17.1 In these circumstances, Mr Malhotra contended that the plaintiff‟s suit deserves
to be dismissed, and as against that the defendant‟s counter claim ought to be decreed.
18. On examination of the evidence on record and after hearing the learned counsel
for the parties my opinion on the issues raised is as follows: For this purpose let me
first deal with issue nos. 3 & 4. For the sake of convenience the issues are extracted
hereinafter:
3. Whether there was any concluded agreement to lease between the parties? OPP
4. If so, whether the plaintiff is entitled to the specific performance of the contract as alleged? OPP
18.1 On an appreciation of the evidence placed before me, it is quite clear that the
defendant‟s offer of 30.03.1992 (Ex. P2) followed by a clarification dated 01.04.1992
(Ex. P3) was approved in principle by the plaintiff on the terms set out in its letter dated
28.05.1992 (Ex. P4). The letter dated 28.05.1992 (Ex. P4) clearly identified the
location as well as the measurements of the premises which were intended to be taken
on lease, the rent, the amount to be paid towards security deposit, the date of possession
and the tenure of lease. Apart from the said terms there was specific reference to, which
is important for the purpose of this case, the obligation of the defendant to construct a
"strong room/locker room" and make provision for air-conditioning. As per the terms
contained in the said letter (Ex P4) strong room was to be constructed by the defendant,
while the door to the strong room was to be provided by the plaintiff. With regard to
the air-conditioning it is simply stated that it is to be "provided"; which according to
me, in plain terms meant that the defendant was obliged to provide the same. As
indicated in the narrative above, the terms contained in the plaintiff‟s letter dated
28.05.1992 (Ex. P4) were unhesitatingly accepted by the defendant vide its
communication dated 09.12.1992 (Ex. P5) except for a caveat that the rent in respect of
the premises would commence from 15.12.1992. There was no caveat with regard to
any of the other conditions stipulated therein. As a matter of fact in the letter dated
15.12.1992 issued by the plaintiff there was again a pointed reference to the fact that the
plaintiff would not be able to shift its existing branch in Nehru Place to the premises of
the defendant till the strong room was constructed. The defendant by a letter dated
17.12.1992 (Ex. P6) while alluding to the plaintiff‟s letter dated 15.12.1992 once again
in no certain terms conveyed its consent to the conditions stipulated in plaintiff‟s letter
dated 28.05.1992 (Ex. P4) subject to the rent commencing from 15.12.1992 as a matter
of fact in confirmation it sought payment of Rs 10 lacs. On the issue of construction of
strong room the defendant merely stated that the construction of it being part of interior
decoration the same could progress simultaneously with the work on the interiors of the
premises. In my view, on a plain reading of the said letters, there is no doubt in my
mind that an enforceable agreement to enter into a lease got concluded.
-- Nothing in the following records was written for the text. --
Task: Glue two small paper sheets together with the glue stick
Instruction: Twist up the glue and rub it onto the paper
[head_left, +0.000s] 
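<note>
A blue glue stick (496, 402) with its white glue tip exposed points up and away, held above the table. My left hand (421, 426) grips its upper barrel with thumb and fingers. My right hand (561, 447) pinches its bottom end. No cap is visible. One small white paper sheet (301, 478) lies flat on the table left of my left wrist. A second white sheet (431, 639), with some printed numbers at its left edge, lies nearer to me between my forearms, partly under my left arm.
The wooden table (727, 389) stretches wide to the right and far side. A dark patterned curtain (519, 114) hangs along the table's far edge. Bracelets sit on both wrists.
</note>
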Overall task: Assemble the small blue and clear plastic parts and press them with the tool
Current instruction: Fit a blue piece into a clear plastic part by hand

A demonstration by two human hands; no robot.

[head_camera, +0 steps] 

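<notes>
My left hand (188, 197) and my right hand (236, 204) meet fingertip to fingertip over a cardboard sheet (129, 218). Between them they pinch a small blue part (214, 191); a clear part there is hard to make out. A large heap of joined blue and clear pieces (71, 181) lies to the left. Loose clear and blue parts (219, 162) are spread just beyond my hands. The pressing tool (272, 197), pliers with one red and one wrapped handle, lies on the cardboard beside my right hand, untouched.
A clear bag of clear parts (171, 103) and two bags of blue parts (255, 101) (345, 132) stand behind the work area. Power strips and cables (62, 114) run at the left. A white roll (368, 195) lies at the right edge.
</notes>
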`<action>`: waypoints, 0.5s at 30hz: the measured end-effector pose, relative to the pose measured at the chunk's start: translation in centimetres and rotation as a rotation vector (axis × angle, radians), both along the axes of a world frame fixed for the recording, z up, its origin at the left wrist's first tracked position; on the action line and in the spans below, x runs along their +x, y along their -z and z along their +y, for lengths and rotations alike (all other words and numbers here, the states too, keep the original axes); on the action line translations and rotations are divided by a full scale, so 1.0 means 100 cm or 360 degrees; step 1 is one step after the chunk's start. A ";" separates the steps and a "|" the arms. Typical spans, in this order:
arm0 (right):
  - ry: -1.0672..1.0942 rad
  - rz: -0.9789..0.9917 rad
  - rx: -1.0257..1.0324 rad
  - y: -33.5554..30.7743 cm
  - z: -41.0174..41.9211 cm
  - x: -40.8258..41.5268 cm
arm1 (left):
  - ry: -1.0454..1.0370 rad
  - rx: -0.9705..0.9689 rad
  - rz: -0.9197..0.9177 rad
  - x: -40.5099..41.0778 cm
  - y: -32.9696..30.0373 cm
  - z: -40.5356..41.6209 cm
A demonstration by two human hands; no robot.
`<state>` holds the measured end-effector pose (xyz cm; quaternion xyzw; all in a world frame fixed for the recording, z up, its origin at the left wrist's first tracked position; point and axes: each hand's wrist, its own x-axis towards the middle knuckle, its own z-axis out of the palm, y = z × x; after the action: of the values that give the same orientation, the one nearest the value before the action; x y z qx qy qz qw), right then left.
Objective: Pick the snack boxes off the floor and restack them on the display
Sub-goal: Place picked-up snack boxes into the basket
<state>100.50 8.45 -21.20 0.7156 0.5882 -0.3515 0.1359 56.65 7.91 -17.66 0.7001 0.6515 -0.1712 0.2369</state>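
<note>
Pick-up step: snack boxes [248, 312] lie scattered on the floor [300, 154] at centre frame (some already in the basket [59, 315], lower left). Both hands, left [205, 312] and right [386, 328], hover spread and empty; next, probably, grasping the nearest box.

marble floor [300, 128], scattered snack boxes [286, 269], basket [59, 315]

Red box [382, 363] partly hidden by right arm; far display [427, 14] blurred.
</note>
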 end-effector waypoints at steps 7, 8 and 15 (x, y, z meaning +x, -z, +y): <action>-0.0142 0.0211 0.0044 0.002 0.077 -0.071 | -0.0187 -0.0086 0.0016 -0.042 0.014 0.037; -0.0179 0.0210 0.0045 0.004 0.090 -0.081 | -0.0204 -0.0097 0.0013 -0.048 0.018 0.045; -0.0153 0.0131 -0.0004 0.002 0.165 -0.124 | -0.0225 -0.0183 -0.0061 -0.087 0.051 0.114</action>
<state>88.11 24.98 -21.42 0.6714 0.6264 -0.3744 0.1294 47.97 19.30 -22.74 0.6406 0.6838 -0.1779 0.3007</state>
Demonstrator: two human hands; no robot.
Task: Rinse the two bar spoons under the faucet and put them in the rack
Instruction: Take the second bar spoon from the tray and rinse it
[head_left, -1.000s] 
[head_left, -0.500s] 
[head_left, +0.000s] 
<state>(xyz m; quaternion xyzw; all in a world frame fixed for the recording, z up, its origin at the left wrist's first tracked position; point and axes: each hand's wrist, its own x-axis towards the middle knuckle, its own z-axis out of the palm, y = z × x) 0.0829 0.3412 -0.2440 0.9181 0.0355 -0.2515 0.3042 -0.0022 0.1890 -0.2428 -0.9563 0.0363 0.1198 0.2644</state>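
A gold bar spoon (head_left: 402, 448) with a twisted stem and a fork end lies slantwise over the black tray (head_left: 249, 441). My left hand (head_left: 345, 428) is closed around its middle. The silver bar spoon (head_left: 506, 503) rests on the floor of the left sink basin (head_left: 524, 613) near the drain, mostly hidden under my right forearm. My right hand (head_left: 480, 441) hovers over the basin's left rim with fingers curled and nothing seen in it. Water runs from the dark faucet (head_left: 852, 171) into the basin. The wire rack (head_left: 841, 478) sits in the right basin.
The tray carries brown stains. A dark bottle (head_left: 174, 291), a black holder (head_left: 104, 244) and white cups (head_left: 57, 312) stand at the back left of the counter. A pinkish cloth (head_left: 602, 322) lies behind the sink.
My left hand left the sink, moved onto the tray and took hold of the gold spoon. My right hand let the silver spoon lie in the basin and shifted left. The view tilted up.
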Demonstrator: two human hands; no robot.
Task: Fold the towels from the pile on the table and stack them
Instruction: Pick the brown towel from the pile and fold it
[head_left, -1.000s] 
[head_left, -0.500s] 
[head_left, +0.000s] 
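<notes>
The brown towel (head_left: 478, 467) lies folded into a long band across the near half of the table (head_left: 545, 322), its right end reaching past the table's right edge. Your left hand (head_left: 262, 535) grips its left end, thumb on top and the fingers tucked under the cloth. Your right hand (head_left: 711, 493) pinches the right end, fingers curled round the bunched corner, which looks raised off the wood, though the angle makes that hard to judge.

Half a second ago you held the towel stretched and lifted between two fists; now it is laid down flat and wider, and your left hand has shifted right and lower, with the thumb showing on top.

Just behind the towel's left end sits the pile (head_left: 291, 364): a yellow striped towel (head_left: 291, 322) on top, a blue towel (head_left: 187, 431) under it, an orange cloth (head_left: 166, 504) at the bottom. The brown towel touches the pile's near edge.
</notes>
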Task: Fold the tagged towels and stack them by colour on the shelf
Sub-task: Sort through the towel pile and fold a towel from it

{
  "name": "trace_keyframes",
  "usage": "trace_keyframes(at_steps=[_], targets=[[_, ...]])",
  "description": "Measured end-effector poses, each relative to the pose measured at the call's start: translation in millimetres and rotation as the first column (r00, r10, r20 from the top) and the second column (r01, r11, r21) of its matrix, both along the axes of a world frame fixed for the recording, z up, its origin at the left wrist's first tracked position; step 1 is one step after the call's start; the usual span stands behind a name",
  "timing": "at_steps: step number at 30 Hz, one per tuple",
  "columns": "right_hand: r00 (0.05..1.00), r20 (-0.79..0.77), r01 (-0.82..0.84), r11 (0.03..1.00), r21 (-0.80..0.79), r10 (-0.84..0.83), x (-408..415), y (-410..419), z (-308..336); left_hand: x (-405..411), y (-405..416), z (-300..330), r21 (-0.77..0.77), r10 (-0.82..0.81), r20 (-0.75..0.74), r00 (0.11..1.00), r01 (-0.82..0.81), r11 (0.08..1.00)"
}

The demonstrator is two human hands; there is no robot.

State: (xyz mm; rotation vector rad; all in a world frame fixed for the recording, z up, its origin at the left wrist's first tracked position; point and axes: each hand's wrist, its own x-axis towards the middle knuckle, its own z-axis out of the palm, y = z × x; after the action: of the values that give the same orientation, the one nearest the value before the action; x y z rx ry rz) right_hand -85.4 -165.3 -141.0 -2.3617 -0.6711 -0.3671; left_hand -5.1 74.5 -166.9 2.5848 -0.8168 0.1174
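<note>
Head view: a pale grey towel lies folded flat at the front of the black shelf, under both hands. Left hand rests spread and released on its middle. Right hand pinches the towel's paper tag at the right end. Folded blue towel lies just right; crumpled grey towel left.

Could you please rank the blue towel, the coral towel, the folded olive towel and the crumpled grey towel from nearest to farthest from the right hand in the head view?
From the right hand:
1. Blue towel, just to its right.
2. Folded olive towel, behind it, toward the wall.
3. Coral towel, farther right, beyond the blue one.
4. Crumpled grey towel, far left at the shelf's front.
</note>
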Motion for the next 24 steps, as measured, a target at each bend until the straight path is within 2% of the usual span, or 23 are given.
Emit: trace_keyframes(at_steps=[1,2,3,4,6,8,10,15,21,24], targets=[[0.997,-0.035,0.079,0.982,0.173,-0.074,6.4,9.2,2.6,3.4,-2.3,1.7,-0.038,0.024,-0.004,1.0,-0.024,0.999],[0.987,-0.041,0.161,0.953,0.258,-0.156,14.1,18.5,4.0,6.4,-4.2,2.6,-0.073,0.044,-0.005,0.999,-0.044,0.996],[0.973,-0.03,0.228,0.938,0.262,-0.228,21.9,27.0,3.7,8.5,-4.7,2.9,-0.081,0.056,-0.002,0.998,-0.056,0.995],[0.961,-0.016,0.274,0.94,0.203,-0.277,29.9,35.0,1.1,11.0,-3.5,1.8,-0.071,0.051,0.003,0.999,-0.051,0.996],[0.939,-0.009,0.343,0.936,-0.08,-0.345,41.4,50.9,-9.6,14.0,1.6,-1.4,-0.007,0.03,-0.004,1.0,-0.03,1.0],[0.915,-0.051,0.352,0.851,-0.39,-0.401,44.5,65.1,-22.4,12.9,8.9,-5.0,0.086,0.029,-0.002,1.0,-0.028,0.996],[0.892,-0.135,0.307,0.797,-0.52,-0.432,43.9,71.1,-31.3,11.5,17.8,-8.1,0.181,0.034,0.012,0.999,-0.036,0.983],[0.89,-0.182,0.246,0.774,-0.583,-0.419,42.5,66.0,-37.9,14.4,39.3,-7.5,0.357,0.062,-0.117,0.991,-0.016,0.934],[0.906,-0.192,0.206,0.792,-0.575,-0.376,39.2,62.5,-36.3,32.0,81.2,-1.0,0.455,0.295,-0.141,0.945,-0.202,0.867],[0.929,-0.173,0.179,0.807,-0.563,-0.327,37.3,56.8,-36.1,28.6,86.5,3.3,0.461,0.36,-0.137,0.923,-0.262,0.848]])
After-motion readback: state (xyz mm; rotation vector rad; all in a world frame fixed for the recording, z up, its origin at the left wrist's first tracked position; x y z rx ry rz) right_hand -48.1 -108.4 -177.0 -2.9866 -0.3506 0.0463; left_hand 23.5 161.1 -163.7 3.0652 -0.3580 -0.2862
18.2 A lease, as is well understood, is different from an agreement to lease. A lease
as defined under Section 105 of Transfer of Property Act, 1882 (hereinafter referred to
as „Transfer of Property Act‟) entails transfer of a right to enjoy such property in respect
of which a lease is made out for a defined time, which is express or implied or, even in
perpetuity, in consideration of price paid or promised to be paid, in cash or anything of
value which is to be rendered periodically or on specified occasions to the transferor by
the transferee. An agreement to lease on the other hand does not entail an interest in the
property. A document which gives to the lessee the right to exclusive possession,
either immediately or at a future date, entails an actual demise and hence, operates as a
lease. Therefore, a document which is merely executory in nature binding only persons
who are parties to the instrument, that is, one who is to grant the lease and the other who
is to accept lease at some point in time in future -- translates into only an agreement to
lease. In short, an agreement to lease merely creates a right to obtain a lease and no
right to enjoy the property until the lease is executed (See A. Swaminatha Mudaliar vs
S.V. Ramaswami Mudaliar AIR 1921 Mad 72). Whether the document in issue
operates as a lease or an agreement to lease is really a matter of construction and
intention of parties. In other words much would depend upon facts and circumstances
of each case. (See Brijnandan Singh vs Jamuna Prasad Sahu AIR 1958 Pat 589 at
page 593)
19. In my view even though the defendant in its correspondence all along had been
seeking rent it cannot but accept the fact that the possession of the premises had not
been handed over to the plaintiff. As a matter of fact Mr Harish Malhotra had, in his
submissions, contended that the possession could not have been given till the lease deed
was executed. Therefore, it is not anyone‟s case, as it cannot be, especially that of the
defendant, that the possession of the premises was granted to the defendant. Nor did the
conduct of the defendant suggest as to when it intended to handover possession. This
position obtained inspite of letter dated 28.05.1992 (Ex. P4), whereby the plaintiff
sought immediate possession of the premises from the defendant. The fact of the
matter is that the possession was neither given nor intended to be given at any future
date and hence, there was in my opinion, no actual demise of the premises. Thus, while
an agreement to enter into a lease was concluded it had not fructified into a lease
agreement. Accordingly, the plaintiff was entitled to seek specific performance of the
agreement, which is, contained in the letters dated 28.05.1992 (Ex. P4), 09.12.1992 (Ex.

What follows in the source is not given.